Réalisé par Vadim Jean, narré par Samuel L. Jackson, le documentaire “Au pays de la liberté“ retrace l'histoire des trois d'Angola
Le confinement cellulaire : une prison dans la prison
Sur 2,5 millions de prisonniers aux États-Unis, environ 80 000 sont à l’isolement cellulaire, soit 2% à 3% des détenus. Au Royaume-Uni, le pays européen où la politique est la plus répressive en matière de conditions de détention, le taux est d’environ 0,5%. Ces conditions spécifiques visent à couper le détenu du monde extérieur et du reste de la prison.Quasiment 24 heures sur 24, le détenu est placé dans une cellule de 2 m sur 3 m. Il a rarement accès à la radio ou la télé. L'exercice physique est pratiqué dans une cellule à ciel ouvert, seul, sans contact avec les autres. A l’origine, provisoire et réservé aux quelques prisonniers les plus dangereux et les plus violents, depuis deux décennies, on s’aperçoit que l’isolement s'est généralisé et prolongé. « Nous savons qu’il y a des détenus qui sont maintenus dans ces conditions depuis 10, 15, 20, voire 25 ans » précise la chercheuse Tessa Murphy. Les effets à long terme sont connus : anxiété, dépression, insomnie, problèmes de vision, de respiration... On estime que 30% des détenus à l’isolement développent des troubles psychologiques.
L'isolement en question ?
Outre les recours qu’ils ont formés contre leur condamnation pour meurtre, les trois d’Angola ont engagé des poursuites contre l’Etat de Louisiane en invoquant le fait que leur isolement prolongé constituait « un châtiment cruel et exceptionnel », et par conséquent contraire à la constitution américaine. Les ONG des droits de l’Homme ainsi que les rapporteurs spéciaux des Nations unies militent pour que les États-Unis mettent leur législation en conformité avec les conventions et les protocoles internationaux qu’ils ont eux-mêmes ratifiés.
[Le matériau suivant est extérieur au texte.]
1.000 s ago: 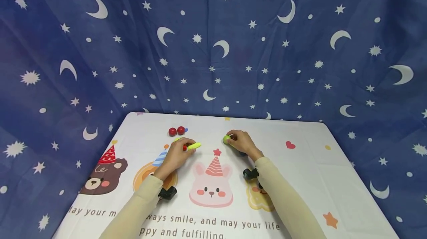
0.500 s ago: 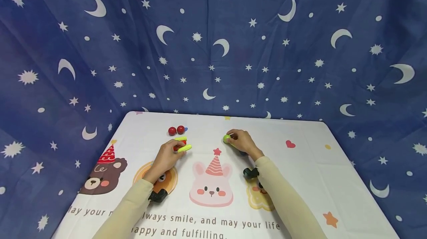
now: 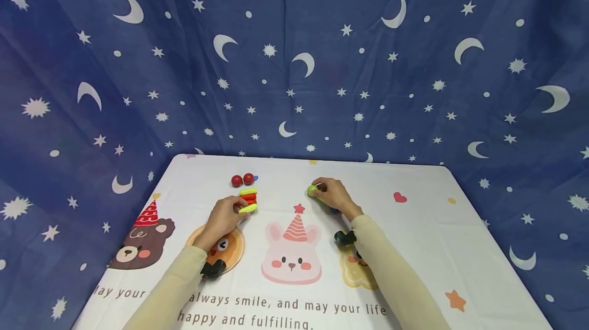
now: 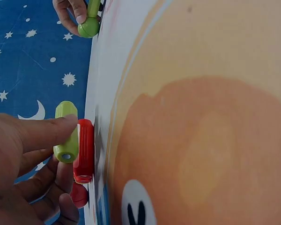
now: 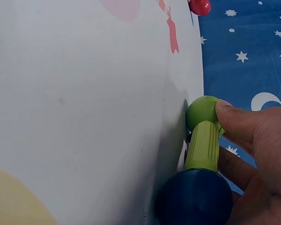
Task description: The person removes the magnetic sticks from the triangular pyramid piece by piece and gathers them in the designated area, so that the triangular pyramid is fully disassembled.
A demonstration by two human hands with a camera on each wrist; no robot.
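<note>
My left hand [image 3: 225,217] pinches a yellow-green ribbed rod [image 4: 65,131] between thumb and fingers, at the near side of a row of rods. Right beside it lie red rods [image 3: 248,197], with another yellow-green rod [image 3: 248,192] behind them. My right hand [image 3: 335,196] grips a green ball [image 5: 202,112] by its side, close over the white tablecloth. A yellow-green rod [image 5: 203,146] joins that ball to a dark blue ball [image 5: 195,199], which the hand mostly hides in the head view.
Two red balls [image 3: 236,180] sit behind the rods, with a small blue piece [image 3: 255,178] showing beside them. A printed white tablecloth [image 3: 395,238] covers the table. A blue curtain [image 3: 294,105] with moons and stars hangs beyond its far edge.
My left hand has moved left and nearer, carrying the yellow-green rod to the near side of the red rods. The red rods now show in a row. My right hand stays in place.
</note>
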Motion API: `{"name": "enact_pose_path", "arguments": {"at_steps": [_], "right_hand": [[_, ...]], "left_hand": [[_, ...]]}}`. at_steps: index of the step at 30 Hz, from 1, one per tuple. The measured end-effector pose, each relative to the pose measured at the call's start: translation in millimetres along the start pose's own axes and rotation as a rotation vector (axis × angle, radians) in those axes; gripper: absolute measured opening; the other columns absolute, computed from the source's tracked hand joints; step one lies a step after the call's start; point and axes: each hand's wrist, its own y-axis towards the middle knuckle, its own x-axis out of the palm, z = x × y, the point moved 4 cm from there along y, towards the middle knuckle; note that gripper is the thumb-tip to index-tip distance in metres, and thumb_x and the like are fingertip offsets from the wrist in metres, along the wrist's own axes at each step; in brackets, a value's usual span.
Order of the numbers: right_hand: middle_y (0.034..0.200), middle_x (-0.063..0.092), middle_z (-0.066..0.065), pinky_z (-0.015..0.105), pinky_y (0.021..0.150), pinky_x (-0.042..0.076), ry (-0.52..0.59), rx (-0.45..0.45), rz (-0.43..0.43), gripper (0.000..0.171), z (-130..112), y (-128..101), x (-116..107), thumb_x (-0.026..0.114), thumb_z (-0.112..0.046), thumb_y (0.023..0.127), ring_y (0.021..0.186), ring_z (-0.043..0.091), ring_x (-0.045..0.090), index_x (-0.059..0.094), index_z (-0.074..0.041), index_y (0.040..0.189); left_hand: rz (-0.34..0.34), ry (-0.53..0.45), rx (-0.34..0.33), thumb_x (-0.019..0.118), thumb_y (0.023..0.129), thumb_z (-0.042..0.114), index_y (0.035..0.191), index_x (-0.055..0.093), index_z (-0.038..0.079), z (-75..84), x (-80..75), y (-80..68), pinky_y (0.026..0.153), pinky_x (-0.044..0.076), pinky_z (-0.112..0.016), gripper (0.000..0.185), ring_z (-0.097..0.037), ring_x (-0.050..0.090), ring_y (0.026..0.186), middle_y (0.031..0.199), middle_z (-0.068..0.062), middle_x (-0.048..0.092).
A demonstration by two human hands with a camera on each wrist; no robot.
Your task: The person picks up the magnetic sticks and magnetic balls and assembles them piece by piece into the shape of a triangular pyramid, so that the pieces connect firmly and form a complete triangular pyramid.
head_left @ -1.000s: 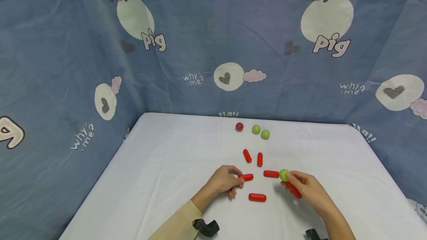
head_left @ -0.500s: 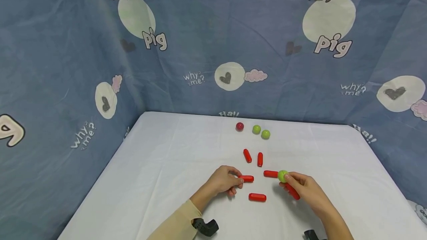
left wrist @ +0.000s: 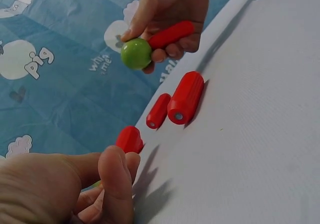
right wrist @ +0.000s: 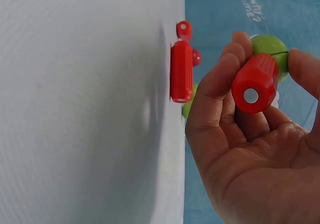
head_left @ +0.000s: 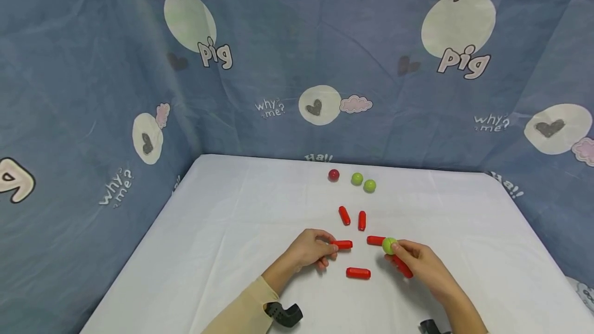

Obama peut-il les gracier ?
Aux Etats-Unis, les trois pouvoirs, exécutif, législatif et judiciaire, sont indépendants les uns des autres. Le président Obama a le droit de gracier des prisonniers fédéraux, "et même un dindon le jour de Thanksgiving", mais il n’a pas le pouvoir de gracier des prisonniers d’Etats. Or Albert et Herman sont prisonniers de l’Etat de Louisiane.
Une nouvelle vie « en douceurs »
A Angola, il s’était dit qu’après toutes ces années de prison, il voulait trouver un moyen de "rendre la vie plus douce" pour les gens. Quand il a été libéré, Robert King s’est mis à la confection de… pralines « King », pour subvenir à ses besoins. « J’arrive à les vendre sur internet et on dirait que les gens aiment ».
D'où vient le nom d'Angola?
Bâtie sur une ancienne plantation esclavagiste de canne à sucre, la prison tire son nom du pays d'origine des esclaves qui provenaient majoritairement d'Angola, en Afrique.